Article source: http://go.theregister.com/feed/www.theregister.co.uk/2019/05/14/intel_sidechannel_vulnerability/

Why AI Will Create Far More Jobs Than It Replaces

Just as spreadsheets and personal computers created a job boom in the ’70s, so too will artificial intelligence spur security analysts’ ability to defend against advanced threats.

Teaching a machine to think like a human is the promise of artificial intelligence (AI). Using that narrow definition, it naturally follows that AI’s future could ultimately include the idling of countless millions of workers who are gainfully employed today.

These concerns about job loss are logical and unavoidable, but in my opinion, they are as unfounded as they are provocative. While someday in the distant future AI systems may start to approach the holy grail of emulating the thought process and analytical capabilities of a human, today’s capabilities put AI squarely in the category of a beneficial, time-saving tool rather than a human replacement.

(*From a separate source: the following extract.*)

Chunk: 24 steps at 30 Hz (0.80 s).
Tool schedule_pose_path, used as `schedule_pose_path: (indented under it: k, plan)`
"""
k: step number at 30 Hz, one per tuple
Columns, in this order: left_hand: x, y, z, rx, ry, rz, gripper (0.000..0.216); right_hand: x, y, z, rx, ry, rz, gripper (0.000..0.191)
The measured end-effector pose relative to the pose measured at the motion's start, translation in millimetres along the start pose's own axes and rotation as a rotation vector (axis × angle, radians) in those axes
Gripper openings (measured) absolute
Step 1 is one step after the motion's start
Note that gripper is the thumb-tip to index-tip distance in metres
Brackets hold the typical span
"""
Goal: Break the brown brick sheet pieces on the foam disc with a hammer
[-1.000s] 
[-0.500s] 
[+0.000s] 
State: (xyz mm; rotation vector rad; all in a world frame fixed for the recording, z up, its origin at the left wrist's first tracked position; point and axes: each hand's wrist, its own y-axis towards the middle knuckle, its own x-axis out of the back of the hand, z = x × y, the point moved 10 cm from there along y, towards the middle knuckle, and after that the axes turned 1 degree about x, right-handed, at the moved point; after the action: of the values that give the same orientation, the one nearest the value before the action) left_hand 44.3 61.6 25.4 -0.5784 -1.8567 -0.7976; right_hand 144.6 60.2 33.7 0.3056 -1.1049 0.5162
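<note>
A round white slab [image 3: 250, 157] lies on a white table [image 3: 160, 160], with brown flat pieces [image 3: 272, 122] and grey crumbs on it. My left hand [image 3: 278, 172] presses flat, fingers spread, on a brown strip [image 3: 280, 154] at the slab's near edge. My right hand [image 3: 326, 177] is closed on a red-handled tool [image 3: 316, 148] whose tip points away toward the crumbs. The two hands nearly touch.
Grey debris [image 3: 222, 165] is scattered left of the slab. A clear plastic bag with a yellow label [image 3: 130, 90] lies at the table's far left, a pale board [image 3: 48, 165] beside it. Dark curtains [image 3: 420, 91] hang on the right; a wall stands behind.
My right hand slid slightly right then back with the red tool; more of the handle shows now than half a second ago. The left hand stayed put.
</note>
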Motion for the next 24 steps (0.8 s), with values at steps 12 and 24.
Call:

Beginning with the Industrial Revolution and continuing into modern times, machinery has replaced workers. Automated looms disrupted the textile industry, and mass production disrupted the automobile industry. Desktop computing and word processing cut short many stenographer’s careers, and other tools such as email and voicemail have imperiled letter carriers and administrative assistants.

But AI is different. AI enables the creation of work products that often cannot be replicated by any countless number of able-bodied humans. How many workers would it take to approximate the search capabilities of Google’s AI algorithms? What personal shopper is so gifted that he or she could build bundles and offers with the targeted appeal that Amazon does a thousand times per second? What linguist is well-versed enough to understand the native tongue of nearly any soul on this earth?

The question is not how many people will lose their job as a result of AI, but how can people learn to use AI as a tool to improve the quality of the human existence?

Birth of the Computer Gives Rise to the Spreadsheet
Many people are surprised to learn that the word “computer” is not a new term but first appeared in the early 17th century to describe throngs of low-paid workers who toiled into the night performing repetitive calculations. This miserable task was ultimately laid to rest in the late 1970s with the invention of VisiCalc, the first modern spreadsheet. In fact, before the commercial introduction of spreadsheets for personal computers, people avoided the tedium of creating forecasts, budgets, or other computation-rich numerical models. The spreadsheet was a new tool. It made these numerical models easier to create and easier to modify. The entire concept of “what-if” analysis was essentially spawned by the advent of spreadsheets.

Did this result in large job losses? Obviously not. It made financial analysts and others more efficient and more productive. They had to learn how to use this new tool and had to evolve how they did their jobs, but in the end what the spreadsheet really did was to elevate their thinking, allowing them to spend more time on real problems, analysis, what-if scenarios, and the decisions facilitated by their results versus the manual, laborious effort of endless calculations.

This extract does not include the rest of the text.